__What to work on__:
Every line of the listing must be repeated exactly.

__Raw data__:
※ ※ ※

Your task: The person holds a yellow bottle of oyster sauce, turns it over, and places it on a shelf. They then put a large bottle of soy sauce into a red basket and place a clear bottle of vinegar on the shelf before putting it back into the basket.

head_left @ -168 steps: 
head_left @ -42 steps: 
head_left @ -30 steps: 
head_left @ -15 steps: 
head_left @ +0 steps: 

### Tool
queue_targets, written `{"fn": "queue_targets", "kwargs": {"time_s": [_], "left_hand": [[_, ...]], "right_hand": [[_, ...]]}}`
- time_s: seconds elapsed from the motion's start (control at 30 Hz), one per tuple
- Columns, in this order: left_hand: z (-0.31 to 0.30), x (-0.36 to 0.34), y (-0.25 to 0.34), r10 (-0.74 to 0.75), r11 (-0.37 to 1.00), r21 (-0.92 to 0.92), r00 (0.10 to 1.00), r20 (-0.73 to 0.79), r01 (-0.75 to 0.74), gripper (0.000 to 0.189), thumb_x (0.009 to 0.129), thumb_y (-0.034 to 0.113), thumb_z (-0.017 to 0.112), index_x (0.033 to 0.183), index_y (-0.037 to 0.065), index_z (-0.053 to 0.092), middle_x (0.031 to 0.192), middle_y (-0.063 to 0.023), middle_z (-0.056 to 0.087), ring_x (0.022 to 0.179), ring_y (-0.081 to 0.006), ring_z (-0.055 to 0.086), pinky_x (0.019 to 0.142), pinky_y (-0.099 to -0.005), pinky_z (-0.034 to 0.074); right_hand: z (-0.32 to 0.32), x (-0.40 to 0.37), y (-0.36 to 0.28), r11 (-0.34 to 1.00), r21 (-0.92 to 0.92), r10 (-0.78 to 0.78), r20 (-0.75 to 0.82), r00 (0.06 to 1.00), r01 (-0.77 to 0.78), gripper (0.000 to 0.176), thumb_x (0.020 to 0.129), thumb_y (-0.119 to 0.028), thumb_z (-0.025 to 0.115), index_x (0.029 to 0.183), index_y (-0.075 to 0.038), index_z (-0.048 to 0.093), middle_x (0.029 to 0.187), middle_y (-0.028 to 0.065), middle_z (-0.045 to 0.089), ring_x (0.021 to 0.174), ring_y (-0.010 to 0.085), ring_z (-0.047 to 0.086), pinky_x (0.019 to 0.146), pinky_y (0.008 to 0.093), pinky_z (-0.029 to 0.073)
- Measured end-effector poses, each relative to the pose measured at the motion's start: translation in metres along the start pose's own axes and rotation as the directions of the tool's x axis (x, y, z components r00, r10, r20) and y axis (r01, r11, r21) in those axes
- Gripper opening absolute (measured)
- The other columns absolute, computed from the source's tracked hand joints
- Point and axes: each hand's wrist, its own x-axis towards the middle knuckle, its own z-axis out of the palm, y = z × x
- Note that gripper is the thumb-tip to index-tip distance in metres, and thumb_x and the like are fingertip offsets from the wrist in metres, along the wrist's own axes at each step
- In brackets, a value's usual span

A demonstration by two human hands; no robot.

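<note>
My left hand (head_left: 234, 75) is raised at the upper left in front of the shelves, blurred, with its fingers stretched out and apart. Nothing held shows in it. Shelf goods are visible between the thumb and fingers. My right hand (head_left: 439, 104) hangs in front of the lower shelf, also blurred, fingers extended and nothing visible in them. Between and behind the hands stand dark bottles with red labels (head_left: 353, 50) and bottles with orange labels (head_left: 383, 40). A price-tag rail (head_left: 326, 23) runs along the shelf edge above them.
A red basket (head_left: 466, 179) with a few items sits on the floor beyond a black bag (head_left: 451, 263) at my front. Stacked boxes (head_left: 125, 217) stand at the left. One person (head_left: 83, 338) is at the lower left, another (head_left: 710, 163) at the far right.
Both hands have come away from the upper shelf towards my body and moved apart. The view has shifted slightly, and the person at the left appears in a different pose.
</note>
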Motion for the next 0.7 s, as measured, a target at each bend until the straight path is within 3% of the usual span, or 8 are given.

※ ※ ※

__Exercise output__:
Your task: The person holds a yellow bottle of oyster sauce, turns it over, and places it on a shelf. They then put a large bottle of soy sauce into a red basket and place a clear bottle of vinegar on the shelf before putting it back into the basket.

head_left @ -168 steps: 
head_left @ -42 steps: 
head_left @ -30 steps: 
head_left @ -15 steps: 
head_left @ +0 steps: 

### Tool
queue_targets, written `{"fn": "queue_targets", "kwargs": {"time_s": [_], "left_hand": [[_, ...]], "right_hand": [[_, ...]]}}`
- time_s: seconds elapsed from the motion's start (control at 30 Hz), one per tuple
- Columns, in this order: left_hand: z (-0.31 to 0.30), x (-0.36 to 0.34), y (-0.25 to 0.34), r10 (-0.74 to 0.75), r11 (-0.37 to 1.00), r21 (-0.92 to 0.92), r00 (0.10 to 1.00), r20 (-0.73 to 0.79), r01 (-0.75 to 0.74), gripper (0.000 to 0.189), thumb_x (0.009 to 0.129), thumb_y (-0.034 to 0.113), thumb_z (-0.017 to 0.112), index_x (0.033 to 0.183), index_y (-0.037 to 0.065), index_z (-0.053 to 0.092), middle_x (0.031 to 0.192), middle_y (-0.063 to 0.023), middle_z (-0.056 to 0.087), ring_x (0.022 to 0.179), ring_y (-0.081 to 0.006), ring_z (-0.055 to 0.086), pinky_x (0.019 to 0.142), pinky_y (-0.099 to -0.005), pinky_z (-0.034 to 0.074); right_hand: z (-0.32 to 0.32), x (-0.40 to 0.37), y (-0.36 to 0.28), r11 (-0.34 to 1.00), r21 (-0.92 to 0.92), r10 (-0.78 to 0.78), r20 (-0.75 to 0.82), r00 (0.06 to 1.00), r01 (-0.77 to 0.78), gripper (0.000 to 0.176), thumb_x (0.020 to 0.129), thumb_y (-0.119 to 0.028), thumb_z (-0.025 to 0.115), index_x (0.029 to 0.183), index_y (-0.075 to 0.038), index_z (-0.048 to 0.093), middle_x (0.029 to 0.187), middle_y (-0.028 to 0.065), middle_z (-0.045 to 0.089), ring_x (0.021 to 0.174), ring_y (-0.010 to 0.085), ring_z (-0.047 to 0.086), pinky_x (0.019 to 0.146), pinky_y (0.008 to 0.093), pinky_z (-0.029 to 0.073)
- Measured end-effector poses, each relative to the pose measured at the motion's start: translation in metres along the start pose's own axes and rotation as the directions of the tool's x axis (x, y, z components r00, r10, r20) and y axis (r01, r11, r21) in those axes
- Gripper opening absolute (measured)
- The other columns absolute, computed from the source's tracked hand joints
- Point and axes: each hand's wrist, its own x-axis towards the middle knuckle, its own z-axis out of the palm, y = z × x
- Note that gripper is the thumb-tip to index-tip distance in metres, and thumb_x and the like are fingertip offsets from the wrist in metres, along the wrist's own axes at each step
- In brackets, a value's usual span

A demonstration by two human hands; no robot.

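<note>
My left hand (head_left: 234, 75) is raised at the upper left in front of the shelves, blurred, with its fingers stretched out and apart. Nothing held shows in it. Shelf goods are visible between the thumb and fingers. My right hand (head_left: 439, 104) hangs in front of the lower shelf, also blurred, fingers extended and nothing visible in them. Between and behind the hands stand dark bottles with red labels (head_left: 353, 50) and bottles with orange labels (head_left: 383, 40). A price-tag rail (head_left: 326, 23) runs along the shelf edge above them.
A red basket (head_left: 466, 179) with a few items sits on the floor beyond a black bag (head_left: 451, 263) at my front. Stacked boxes (head_left: 125, 217) stand at the left. One person (head_left: 83, 338) is at the lower left, another (head_left: 710, 163) at the far right.
Both hands have come away from the upper shelf towards my body and moved apart. The view has shifted slightly, and the person at the left appears in a different pose.
</note>
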Motion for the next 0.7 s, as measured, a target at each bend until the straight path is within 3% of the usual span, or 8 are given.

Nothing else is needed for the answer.